[Start of section]

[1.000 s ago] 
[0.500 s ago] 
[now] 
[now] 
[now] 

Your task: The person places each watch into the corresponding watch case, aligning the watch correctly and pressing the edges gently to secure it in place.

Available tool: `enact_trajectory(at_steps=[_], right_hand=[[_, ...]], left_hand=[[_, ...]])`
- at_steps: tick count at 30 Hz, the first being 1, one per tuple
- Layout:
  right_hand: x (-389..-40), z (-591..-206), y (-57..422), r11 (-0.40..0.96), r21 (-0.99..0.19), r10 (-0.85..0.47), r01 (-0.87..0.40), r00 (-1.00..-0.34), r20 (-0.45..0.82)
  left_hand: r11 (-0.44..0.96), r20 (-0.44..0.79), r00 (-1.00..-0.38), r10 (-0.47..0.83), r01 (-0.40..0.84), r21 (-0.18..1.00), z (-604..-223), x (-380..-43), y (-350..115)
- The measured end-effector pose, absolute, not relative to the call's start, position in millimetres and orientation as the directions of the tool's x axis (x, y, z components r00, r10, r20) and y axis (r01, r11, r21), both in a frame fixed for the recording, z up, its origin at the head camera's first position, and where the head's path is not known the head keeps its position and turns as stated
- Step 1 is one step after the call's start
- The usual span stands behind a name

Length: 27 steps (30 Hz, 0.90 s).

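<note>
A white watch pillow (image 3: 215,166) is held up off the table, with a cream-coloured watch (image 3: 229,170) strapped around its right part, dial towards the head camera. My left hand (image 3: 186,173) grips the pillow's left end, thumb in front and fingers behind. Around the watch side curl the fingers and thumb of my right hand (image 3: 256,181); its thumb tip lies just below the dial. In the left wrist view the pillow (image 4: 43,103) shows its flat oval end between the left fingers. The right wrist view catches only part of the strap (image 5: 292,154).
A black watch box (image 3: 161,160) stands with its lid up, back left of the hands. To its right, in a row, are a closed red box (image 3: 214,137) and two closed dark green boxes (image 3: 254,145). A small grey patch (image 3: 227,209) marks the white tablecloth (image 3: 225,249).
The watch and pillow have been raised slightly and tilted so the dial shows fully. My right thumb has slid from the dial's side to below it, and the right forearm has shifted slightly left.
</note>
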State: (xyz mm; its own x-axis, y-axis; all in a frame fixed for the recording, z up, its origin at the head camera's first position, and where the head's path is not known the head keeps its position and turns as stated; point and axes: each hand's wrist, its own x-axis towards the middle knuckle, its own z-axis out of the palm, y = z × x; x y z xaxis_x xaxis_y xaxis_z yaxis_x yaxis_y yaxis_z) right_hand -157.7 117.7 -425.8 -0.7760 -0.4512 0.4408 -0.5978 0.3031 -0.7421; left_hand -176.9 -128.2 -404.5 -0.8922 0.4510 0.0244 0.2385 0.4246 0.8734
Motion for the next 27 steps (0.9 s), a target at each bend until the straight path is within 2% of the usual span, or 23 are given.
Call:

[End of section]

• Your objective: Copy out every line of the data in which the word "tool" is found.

• Result of this task:
Available tool: `enact_trajectory(at_steps=[_], right_hand=[[_, ...]], left_hand=[[_, ...]])`
- The measured end-effector pose, absolute, not relative to the call's start, position in millimetres and orientation as the directions of the tool's x axis (x, y, z components r00, r10, r20) and y axis (r01, r11, r21), both in a frame fixed for the recording, z up, its origin at the head camera's first position, and where the head's path is not known the head keeps its position and turns as stated

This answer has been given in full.